Staying Global in an Increasingly Segmented Online World


Freedom, openness, and unhindered sharing of information are the principles on which the internet was founded. As an ecosystem for sharing information, the internet allows data to reach remote corners of the world without fail. As long as there is a working internet connection, anyone can access the same information from anywhere that you can say is Staying Global.

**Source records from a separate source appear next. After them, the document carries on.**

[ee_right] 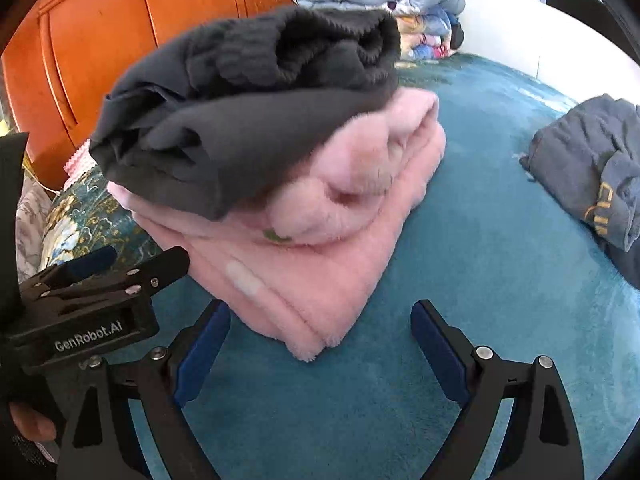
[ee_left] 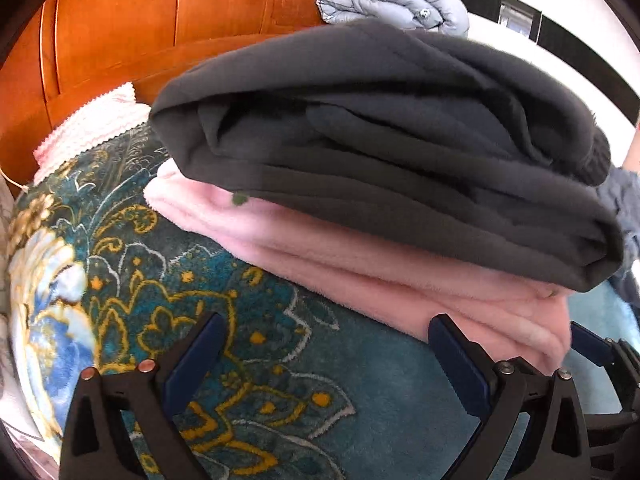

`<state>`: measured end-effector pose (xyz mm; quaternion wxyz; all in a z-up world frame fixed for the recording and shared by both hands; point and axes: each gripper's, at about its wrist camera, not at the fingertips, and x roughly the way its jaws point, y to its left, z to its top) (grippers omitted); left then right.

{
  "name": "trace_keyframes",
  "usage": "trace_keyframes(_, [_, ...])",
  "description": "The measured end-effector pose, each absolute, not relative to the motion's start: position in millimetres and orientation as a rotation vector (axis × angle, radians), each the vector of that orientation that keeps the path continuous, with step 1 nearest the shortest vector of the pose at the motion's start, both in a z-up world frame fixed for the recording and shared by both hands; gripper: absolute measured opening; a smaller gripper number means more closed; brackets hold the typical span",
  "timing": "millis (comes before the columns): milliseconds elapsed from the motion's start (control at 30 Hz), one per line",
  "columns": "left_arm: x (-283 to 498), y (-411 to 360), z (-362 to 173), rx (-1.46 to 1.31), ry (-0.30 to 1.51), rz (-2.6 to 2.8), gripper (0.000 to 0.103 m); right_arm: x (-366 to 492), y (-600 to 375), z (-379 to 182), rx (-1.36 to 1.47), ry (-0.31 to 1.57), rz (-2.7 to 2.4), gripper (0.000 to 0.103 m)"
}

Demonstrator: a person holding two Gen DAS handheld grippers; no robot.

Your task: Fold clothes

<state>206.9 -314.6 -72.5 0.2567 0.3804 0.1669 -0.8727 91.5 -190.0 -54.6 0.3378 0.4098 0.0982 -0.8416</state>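
The left tongs [ee_left: 326,354] stand spread wide, blue-padded fingers [ee_left: 192,356] tilted downward with nothing between them. The right tongs [ee_right: 320,344] are spread nearly as wide, also angled down and empty. In the right wrist view the left tongs sit at the left edge, just beside the right ones, a person's fingertips [ee_right: 32,424] wrapped beneath.

Folded sweatshirt [ee_right: 240,112] lies on folded blanket [ee_right: 320,260] on bed [ee_right: 480,280]; crumpled garment [ee_right: 592,172] well right; headboard [ee_right: 120,40] behind.

dark grey garment [ee_left: 380,152] folded atop pink garment [ee_left: 400,280] | left gripper [ee_left: 324,344] jaws apart, empty
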Motion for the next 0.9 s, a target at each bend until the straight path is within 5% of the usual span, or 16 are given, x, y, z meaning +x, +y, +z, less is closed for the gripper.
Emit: trace_keyframes(900, [189,-312,-81,1.072,0.445,-2.342,0.103,76,-176,-52,1.119,0.246,-2.136,0.103])
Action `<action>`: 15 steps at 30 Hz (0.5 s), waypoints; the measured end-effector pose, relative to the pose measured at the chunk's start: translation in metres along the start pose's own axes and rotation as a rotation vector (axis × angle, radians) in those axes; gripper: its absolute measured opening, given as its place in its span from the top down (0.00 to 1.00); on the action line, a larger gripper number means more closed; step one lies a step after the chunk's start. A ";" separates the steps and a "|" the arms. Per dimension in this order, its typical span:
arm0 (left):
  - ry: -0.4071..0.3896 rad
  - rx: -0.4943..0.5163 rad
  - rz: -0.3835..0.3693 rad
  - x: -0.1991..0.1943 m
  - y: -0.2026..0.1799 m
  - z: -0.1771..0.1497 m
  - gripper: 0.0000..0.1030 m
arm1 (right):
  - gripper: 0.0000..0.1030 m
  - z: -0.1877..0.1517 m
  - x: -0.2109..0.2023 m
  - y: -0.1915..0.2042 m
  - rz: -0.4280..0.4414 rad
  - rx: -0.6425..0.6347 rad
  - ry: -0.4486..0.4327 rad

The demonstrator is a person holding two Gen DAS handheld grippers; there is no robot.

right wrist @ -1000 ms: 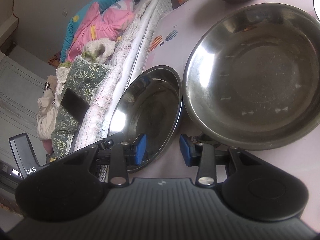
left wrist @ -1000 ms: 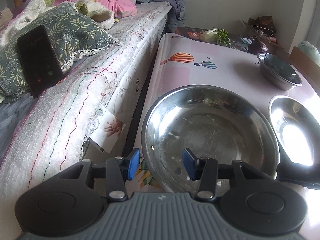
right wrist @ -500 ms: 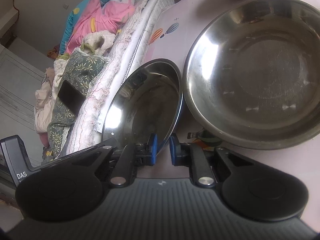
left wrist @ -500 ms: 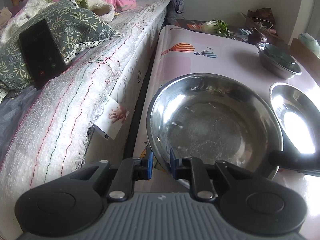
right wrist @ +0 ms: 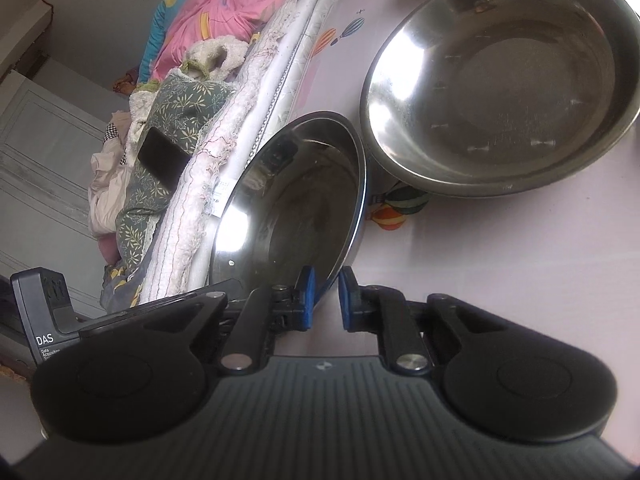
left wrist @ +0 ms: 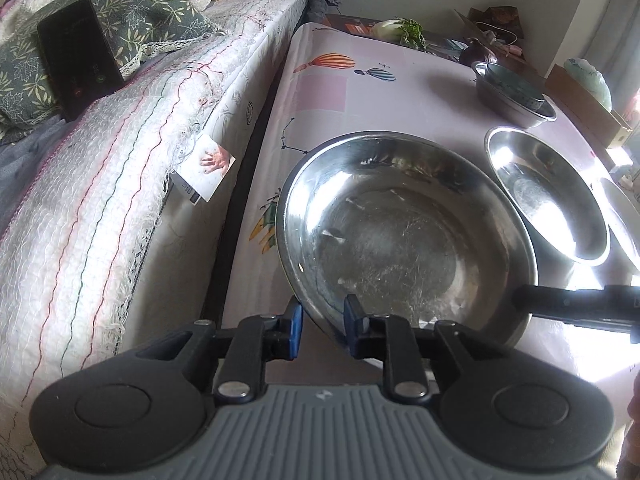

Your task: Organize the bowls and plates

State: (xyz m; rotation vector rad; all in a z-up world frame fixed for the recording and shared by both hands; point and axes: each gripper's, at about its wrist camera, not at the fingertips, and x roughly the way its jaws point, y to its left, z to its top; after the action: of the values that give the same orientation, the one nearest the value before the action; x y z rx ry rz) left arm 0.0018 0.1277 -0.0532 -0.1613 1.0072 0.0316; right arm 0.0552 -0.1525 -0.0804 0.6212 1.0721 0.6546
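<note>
A large steel bowl (left wrist: 404, 236) is lifted and tilted above the pink table. My left gripper (left wrist: 320, 330) is shut on its near rim. My right gripper (right wrist: 324, 300) is shut on the rim of a smaller steel plate (right wrist: 292, 208), held tilted on edge. That plate (left wrist: 548, 196) shows to the right of the large bowl in the left wrist view. The large bowl (right wrist: 500, 80) lies beyond the plate in the right wrist view. A small steel bowl (left wrist: 514, 98) with a grey dish nested in it stands at the far right of the table.
A bed (left wrist: 120, 184) with a white quilt runs along the table's left edge. A black phone (left wrist: 78, 60) leans on a leaf-print pillow. Vegetables (left wrist: 400, 28) and clutter sit at the far table end. A cardboard box (left wrist: 588, 108) stands at the right.
Both grippers closed from open onto their rims. The large bowl and the plate then rose off the table and tilted.
</note>
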 end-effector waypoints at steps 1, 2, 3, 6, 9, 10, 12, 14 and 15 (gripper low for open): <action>0.002 -0.005 -0.003 -0.002 0.002 -0.002 0.77 | 0.89 -0.003 -0.002 -0.001 0.007 0.005 0.005; -0.001 -0.009 0.000 -0.004 0.004 -0.003 0.76 | 0.88 -0.006 -0.004 -0.001 0.009 0.004 0.006; -0.008 -0.012 0.009 -0.006 0.005 -0.004 0.71 | 0.88 -0.009 -0.006 -0.001 0.006 -0.001 0.006; -0.038 -0.017 0.025 -0.011 0.007 -0.002 0.57 | 0.86 -0.010 -0.012 0.003 -0.017 -0.022 -0.001; -0.068 -0.008 0.033 -0.010 0.005 0.007 0.54 | 0.85 -0.004 -0.018 0.006 -0.072 -0.051 -0.042; -0.077 -0.003 0.043 -0.008 0.004 0.010 0.53 | 0.84 -0.001 -0.018 0.006 -0.088 -0.056 -0.055; -0.090 0.013 0.071 0.000 0.000 0.016 0.53 | 0.84 0.004 -0.017 0.006 -0.109 -0.067 -0.075; -0.097 0.035 0.115 0.009 -0.004 0.021 0.54 | 0.84 0.008 -0.013 0.006 -0.135 -0.077 -0.090; -0.093 0.044 0.131 0.014 -0.005 0.023 0.55 | 0.84 0.009 -0.010 0.006 -0.146 -0.084 -0.094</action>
State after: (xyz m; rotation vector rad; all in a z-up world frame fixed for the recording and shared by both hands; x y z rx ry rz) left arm 0.0290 0.1256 -0.0523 -0.0534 0.9236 0.1352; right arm 0.0591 -0.1574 -0.0670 0.4917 0.9871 0.5350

At least that’s what the internet was established to be. Today, the internet is no longer without borders. The online world is becoming increasingly segmented. Content is now available in certain regions exclusively. And everyday people are using more and more tools to unblock proxy networks, foreign streaming networks, and public data.

Staying Global

The move towards segmentation of the online world isn’t surprising. Content creators and producers have long been limiting access to their content using different means. Geolocation and geo-blocking are just the latest – and most effective – in a long list of segmentation methods. The good news is: you can stay global in an increasingly segmented online world.

Content for Specific Regions

The reason behind regional content is actually very understandable. Since most content is tied to commercial rights and other limitations, its distribution on the internet must follow the same restrictions. This is why TV series that air in the United States as a free-to-air aren’t always available on Netflix or other streaming services.

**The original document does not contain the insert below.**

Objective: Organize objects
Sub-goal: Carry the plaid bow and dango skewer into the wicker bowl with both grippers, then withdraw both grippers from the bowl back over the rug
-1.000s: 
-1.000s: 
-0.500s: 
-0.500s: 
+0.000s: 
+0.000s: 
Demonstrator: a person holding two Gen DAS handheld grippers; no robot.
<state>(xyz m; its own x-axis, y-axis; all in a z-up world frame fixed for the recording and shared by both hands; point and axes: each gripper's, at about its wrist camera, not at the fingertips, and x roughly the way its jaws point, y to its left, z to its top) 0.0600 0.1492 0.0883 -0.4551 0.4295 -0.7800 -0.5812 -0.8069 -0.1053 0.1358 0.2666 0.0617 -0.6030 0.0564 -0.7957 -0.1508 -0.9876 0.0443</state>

Region-specific content is still distributed using normal means. You can find this type of content on video sharing platforms like YouTube, blogs and publishing platforms like Medium, and even social media sites like Instagram and LinkedIn. Even Instagram Music is yet to be available for the world due to copyright issues and other restrictions.

Copyright laws and requirements restricting the distribution of this content isn’t necessarily made for today’s internet era. In fact, much of it is made for previous generations of distribution media (i.e. free-to-air TV), which explains why many of the requirements are considered outdated and irrelevant.

Still, changing those requirements isn’t easy. There are legislative processes to go through and a long set of steps to complete before you can have regulations that are friendlier to internet users. When you take business interests into account, you know that you cannot expect these regulation changes to happen quickly.

Getting to Know Geo-Blocking

In most cases, it is up to the platform to limit access to region-specific content. As mentioned at the beginning of the article, the most commonly used method to block access to this content is known as geo-blocking.

Geo-blocking is the practice of generating a Forbidden response when the server is accessed from outside the predetermined region. The origin source of access is examined as soon as a request reaches the server.

Servers can identify the source based on IP address and geolocation information. Each IP header can be traced back to a specific region, a country, a city, an even an ISP. As long as your IP address doesn’t match the ones required by the server, you will not be able to access the content you’re looking for.

Services like Netflix do geo-blocking in a cleverer way: on a service level. This is the reason why you cannot find some TV series and movies when you access Netflix from another part of the world. Those movies you’re looking for may only be available to users from certain countries.

In the case of social media content and YouTube videos, you usually get an error message that says, “The content you are trying to access isn’t available in your region,” which appears when you try to access content meant for other regions. This too is a form of geo-blocking.

On a higher level, geo-blocking can prevent you from accessing a website or a server entirely. Some servers still reply with 404 or automatically redirect users to a regional site when accessed from outside their primary regions. The latter is better for user experience since you still get some information in return.

Staying Global

Now that we have discussed more about geo-blocking and region-specific content, it is time to learn about how you can stay global in today’s segmented internet landscape. If you’ve been paying attention, you’ll know that your IP address is a metric that many service providers use to track your location.

So, if an IP address is used to track geolocation, wouldn’t using different IP addresses allow you to be anywhere in the world? Exactly! A proxy server with IP addresses from different regions is what you need to access restricted content seamlessly. Once you connect to the proxy server, access to other servers will appear as if it comes from the proxy server.

You can bypass Netflix’s regional limitations, Apple TV’s movie availability, and even content that isn’t normally available on Instagram and YouTube. You configure the proxy server to switch to different IP addresses depending on your specific needs. When it is time to return to your home region, all you need to do is disconnect yourself from the proxy network.

Also See: 10 Best Free Proxy Sites For Safe and Anonymous Browsing

Geo-blocking makes accessing certain content more difficult, but it is not the perfect method for limiting access to regional content. With a capable proxy server, you too can stream US TV series and other exclusive content from services like Netflix.